For this excercise we will use a public dataset curated and made available by [Our World in Data](https://ourworldindata.org) located in [this repository](https://github.com/owid/covid-19-data/tree/master/public/data). We will use a snapshot of the dataset as of 2021-04-02.

For your convenience, this notebook is prepared with code for downloading the snapshot dataset from its source, loading it into memory as a **pandas** dataframe and with some cleaning and helper functions. Your mission is execute the provided cells and to write the code to answer the questions below.

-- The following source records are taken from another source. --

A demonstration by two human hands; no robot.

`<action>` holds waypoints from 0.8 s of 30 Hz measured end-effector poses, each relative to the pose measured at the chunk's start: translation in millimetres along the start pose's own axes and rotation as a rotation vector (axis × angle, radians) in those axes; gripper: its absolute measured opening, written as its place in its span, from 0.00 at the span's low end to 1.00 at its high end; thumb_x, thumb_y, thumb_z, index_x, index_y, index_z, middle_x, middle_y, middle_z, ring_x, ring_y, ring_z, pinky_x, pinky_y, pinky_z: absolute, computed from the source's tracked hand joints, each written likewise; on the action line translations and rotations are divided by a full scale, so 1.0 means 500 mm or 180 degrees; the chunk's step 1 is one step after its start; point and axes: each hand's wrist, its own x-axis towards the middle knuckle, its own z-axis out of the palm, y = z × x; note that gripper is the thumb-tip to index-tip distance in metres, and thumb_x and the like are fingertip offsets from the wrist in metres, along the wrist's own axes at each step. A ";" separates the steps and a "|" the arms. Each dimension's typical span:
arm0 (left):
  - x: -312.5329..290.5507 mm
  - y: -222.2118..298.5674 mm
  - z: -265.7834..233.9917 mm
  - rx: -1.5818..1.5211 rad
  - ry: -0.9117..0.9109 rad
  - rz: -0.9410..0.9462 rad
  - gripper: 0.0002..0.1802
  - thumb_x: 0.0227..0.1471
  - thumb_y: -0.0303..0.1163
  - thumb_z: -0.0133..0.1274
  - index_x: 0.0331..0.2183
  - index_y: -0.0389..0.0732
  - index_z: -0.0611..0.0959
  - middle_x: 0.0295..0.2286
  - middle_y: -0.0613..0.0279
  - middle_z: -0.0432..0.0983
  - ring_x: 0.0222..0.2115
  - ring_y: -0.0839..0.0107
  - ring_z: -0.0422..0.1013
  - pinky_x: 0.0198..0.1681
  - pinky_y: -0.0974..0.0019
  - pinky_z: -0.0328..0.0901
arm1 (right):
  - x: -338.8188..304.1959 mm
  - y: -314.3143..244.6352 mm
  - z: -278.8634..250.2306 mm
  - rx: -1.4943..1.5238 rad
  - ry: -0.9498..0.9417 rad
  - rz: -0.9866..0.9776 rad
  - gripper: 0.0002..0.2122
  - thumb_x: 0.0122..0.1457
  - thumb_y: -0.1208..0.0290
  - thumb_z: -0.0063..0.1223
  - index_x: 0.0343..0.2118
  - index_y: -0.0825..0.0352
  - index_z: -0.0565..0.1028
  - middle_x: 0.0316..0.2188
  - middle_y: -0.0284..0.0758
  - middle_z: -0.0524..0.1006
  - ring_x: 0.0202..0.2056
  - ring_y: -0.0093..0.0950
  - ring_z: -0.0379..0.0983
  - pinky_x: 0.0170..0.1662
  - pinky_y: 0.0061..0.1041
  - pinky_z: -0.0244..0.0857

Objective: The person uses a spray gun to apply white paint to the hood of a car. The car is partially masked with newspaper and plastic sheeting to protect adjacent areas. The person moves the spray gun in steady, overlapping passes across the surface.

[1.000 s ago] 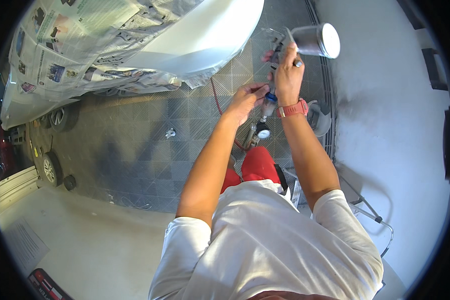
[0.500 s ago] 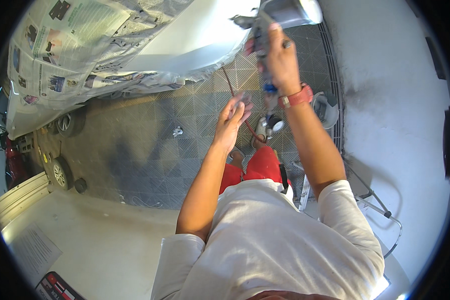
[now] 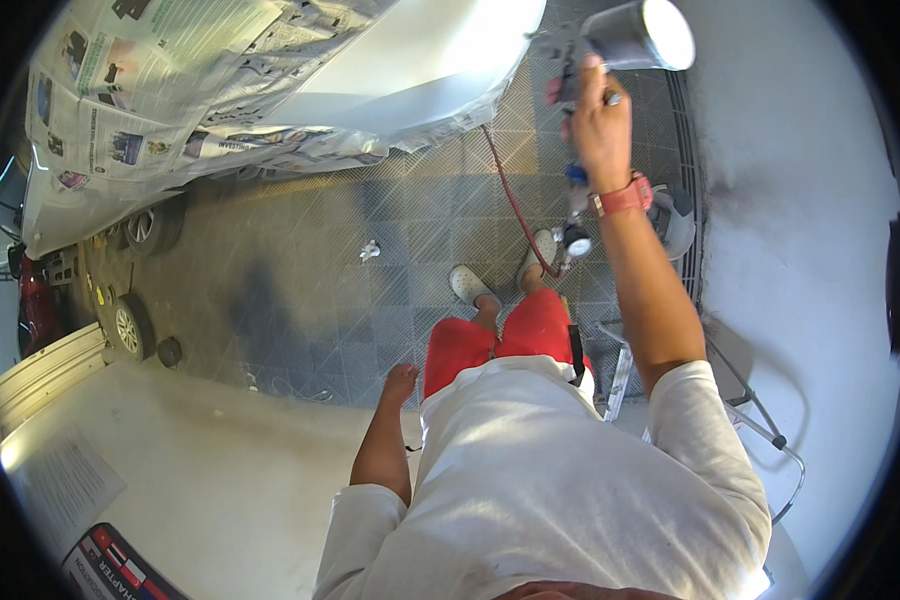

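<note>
Our right hand (image 3: 602,125) grips a spray gun (image 3: 570,78), slightly blurred, its grey cup (image 3: 620,40) with a pale round end just beyond the hand, tilted right. Below the hand we see a blue fitting (image 3: 576,172), white-faced gauge (image 3: 576,245) and red hose (image 3: 514,202); to its left, a white panel (image 3: 420,80). Our left hand (image 3: 400,380) hangs low; we cannot tell whether it is closed.

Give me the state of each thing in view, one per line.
Right hand, closed around the spray gun
Spray gun, held off the floor
Cup, mounted on the spray gun
Left hand, away from the spray gun; grip unclear
Red hose, uncoiled
White panel, uncovered
Newspaper, covering the neighbouring bodywork
Red watch, strapped on
</note>
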 end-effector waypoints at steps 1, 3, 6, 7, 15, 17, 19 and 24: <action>-0.025 0.004 0.000 -0.0248 0.0085 -0.0119 0.29 0.60 0.52 0.54 0.51 0.37 0.82 0.43 0.50 0.83 0.45 0.55 0.78 0.51 0.54 0.70 | -0.025 -0.002 0.032 0.0160 -0.0101 -0.0208 0.27 0.73 0.49 0.41 0.34 0.72 0.81 0.19 0.33 0.79 0.18 0.22 0.73 0.22 0.25 0.66; -0.038 -0.012 0.003 -0.0366 0.0299 -0.0123 0.29 0.60 0.53 0.54 0.52 0.39 0.81 0.47 0.49 0.82 0.48 0.51 0.77 0.54 0.53 0.68 | -0.072 -0.014 0.100 0.0241 -0.0423 -0.0341 0.24 0.73 0.52 0.43 0.39 0.72 0.81 0.20 0.33 0.80 0.21 0.23 0.75 0.26 0.26 0.68; -0.018 -0.037 0.013 -0.0218 0.0559 0.0115 0.30 0.60 0.53 0.54 0.55 0.41 0.80 0.50 0.48 0.80 0.53 0.50 0.75 0.57 0.54 0.67 | -0.133 -0.031 0.203 0.0342 -0.0873 -0.0159 0.23 0.71 0.52 0.46 0.44 0.72 0.81 0.21 0.38 0.80 0.23 0.29 0.78 0.31 0.29 0.71; -0.006 -0.023 0.020 -0.0356 0.0593 0.0098 0.31 0.60 0.53 0.54 0.56 0.41 0.79 0.51 0.48 0.79 0.53 0.51 0.75 0.58 0.54 0.67 | -0.152 -0.039 0.231 0.0347 -0.0949 -0.0194 0.23 0.71 0.52 0.47 0.46 0.72 0.81 0.21 0.40 0.80 0.23 0.31 0.79 0.31 0.30 0.71; -0.028 0.235 0.003 -0.0430 0.0566 0.0679 0.32 0.61 0.53 0.55 0.57 0.41 0.78 0.53 0.48 0.78 0.54 0.52 0.74 0.58 0.55 0.67 | -0.202 0.001 0.330 0.0700 -0.1446 -0.0063 0.24 0.70 0.51 0.48 0.55 0.68 0.78 0.21 0.38 0.79 0.24 0.31 0.79 0.32 0.31 0.71; -0.040 0.269 -0.011 -0.0292 0.0510 0.0675 0.31 0.61 0.52 0.55 0.57 0.41 0.78 0.53 0.48 0.78 0.54 0.53 0.75 0.58 0.55 0.67 | -0.187 0.019 0.294 0.0607 -0.1240 -0.0008 0.23 0.71 0.52 0.46 0.54 0.66 0.79 0.21 0.35 0.79 0.24 0.26 0.77 0.31 0.29 0.70; -0.029 0.248 -0.006 -0.0339 0.0542 0.0654 0.31 0.61 0.52 0.55 0.57 0.42 0.78 0.52 0.48 0.79 0.54 0.53 0.75 0.57 0.55 0.68 | -0.163 0.030 0.236 0.0380 -0.0881 -0.0025 0.21 0.73 0.54 0.43 0.52 0.65 0.80 0.21 0.30 0.79 0.24 0.21 0.75 0.29 0.27 0.69; -0.005 0.163 -0.004 -0.0553 0.0379 0.0455 0.30 0.61 0.52 0.55 0.56 0.41 0.78 0.51 0.48 0.79 0.53 0.53 0.75 0.57 0.55 0.68 | -0.068 0.129 0.060 0.0032 -0.0035 0.0159 0.28 0.74 0.47 0.35 0.37 0.69 0.80 0.24 0.32 0.81 0.14 0.16 0.66 0.15 0.17 0.58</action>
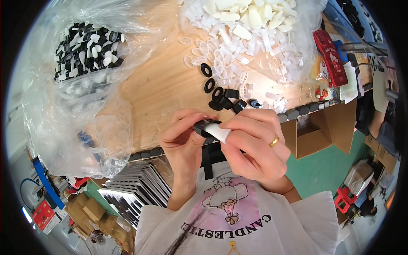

You must not modify the code provided. You must provide code for answering the questions, following the instructions for each one of them.

When you have finished, please save your notebook in the form of a `.ipynb` file and send it to your instructor according to the instructions you received by e-mail.

---------------------
## Dependencies

In [None]:
import datetime
import os
import glob

In [None]:
import pandas as pd
pd.set_option('display.max_columns', None)
pd.__version__

In [None]:
import numpy as np
np.__version__

------
## Download the dataset

Define a helper function for downloading data to a local file:

In [None]:
import requests

def download(url: str, path: str):
    """Download file at url and save it locally at path."""
    with requests.get(url, stream=True) as resp:
        if not resp.ok:
            raise f'Could not find file at URL {url}'
            
        mode, data = 'wb', resp.content
        if 'text/plain' in resp.headers['Content-Type']:
            mode, data = 'wt', resp.text
        with open(path, mode) as f:
            f.write(data)

Download the data files. We store the downloaded data in the directory `../data` relative to the location of this notebook. If a file has been already been downloaded, don't download it again.

In [None]:
# Download files
data_sources = (
    "https://raw.githubusercontent.com/airnandez/numpandas/master/data/2021-04-02-owid-covid-data.csv",
)

# Create destination directory
os.makedirs(os.path.join('..', 'data'), exist_ok=True)

for url in data_sources:
    # Build the URL and the destination file path
    path = os.path.join('..', 'data', os.path.basename(url))
    
    # If file already exists don't download it again
    if not os.path.isfile(path) :
        print(f'downloading {url} to {path}')
        download(url, path)

Check what files we have for our analysis:

In [None]:
file_paths = glob.glob(os.path.join('..', 'data', '2021-*-owid-*'))
print('\n'.join(f for f in file_paths))

---------------------
## Load the data

Load the file `2021-04-02-owid-covid-data.csv` to a **pandas** dataframe.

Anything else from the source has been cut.